Yaklaşan Kurban Bayramı münasebetiyle, kurban ibadetinin yoluna uygun olarak yapılması için dikkat edilecek konulara ve bu bağlamda yanlışsız bilinen kimi yanlışlara dair Din İşleri Yüksek Kurulu’ndan açıklama geldi.
Kurban’ın İslam dinindeki en önemli ibadetlerden biri olduğuna dikkat çekilen açıklamada, şu sözlere yer verildi:
Gücü yeten müminler…
“Kurban dini bir terim olarak, Şanlı Allah’a yakınlık sağlamak ve O’nun isteğine ermek için ibadet niyetiyle, belli koşulları taşıyan hayvanı tarzına uygun olarak kesmeyi ve bu gayeyle kesilen hayvanı tabir eder.
Kurban, İslam dinindeki esas ibadetlerden biri olup İslam ümmetinin şiarlarındandır. Kurban ibadetinin özü Hakk’a yakın olmaktır.
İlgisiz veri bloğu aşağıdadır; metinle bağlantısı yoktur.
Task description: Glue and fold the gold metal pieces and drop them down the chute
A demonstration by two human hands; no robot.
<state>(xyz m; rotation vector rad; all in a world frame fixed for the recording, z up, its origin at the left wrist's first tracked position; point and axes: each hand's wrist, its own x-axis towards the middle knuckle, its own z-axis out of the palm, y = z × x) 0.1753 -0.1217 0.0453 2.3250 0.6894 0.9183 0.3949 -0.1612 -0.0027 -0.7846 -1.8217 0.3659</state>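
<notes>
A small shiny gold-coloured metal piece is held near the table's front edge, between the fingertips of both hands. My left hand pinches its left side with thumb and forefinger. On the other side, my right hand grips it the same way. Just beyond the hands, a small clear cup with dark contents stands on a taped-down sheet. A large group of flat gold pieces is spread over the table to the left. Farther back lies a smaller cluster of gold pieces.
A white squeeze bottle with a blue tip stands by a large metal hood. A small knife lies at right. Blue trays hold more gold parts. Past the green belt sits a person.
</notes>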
Gücü yeten müminler, ilahi rızayı kazanmak gayesiyle kurbanlarını keserek hem Cenab-ı Hakk’a yakınlaşmakta, hem de maddi durumlarının yetersiz olması sebebiyle kurban kesemeyenlere yardımda bulunmaktadırlar.
Bazı kurallar var
Kurban bölümü bir ibadet olduğuna nazaran bu bahiste uyulması gereken kimi kurallar da kelam bahsidir. Bunlara uyulmadığı takdirde ibadet; kimi durumlarda geçersiz, birtakım durumlarda ise eksik olabilmektedir.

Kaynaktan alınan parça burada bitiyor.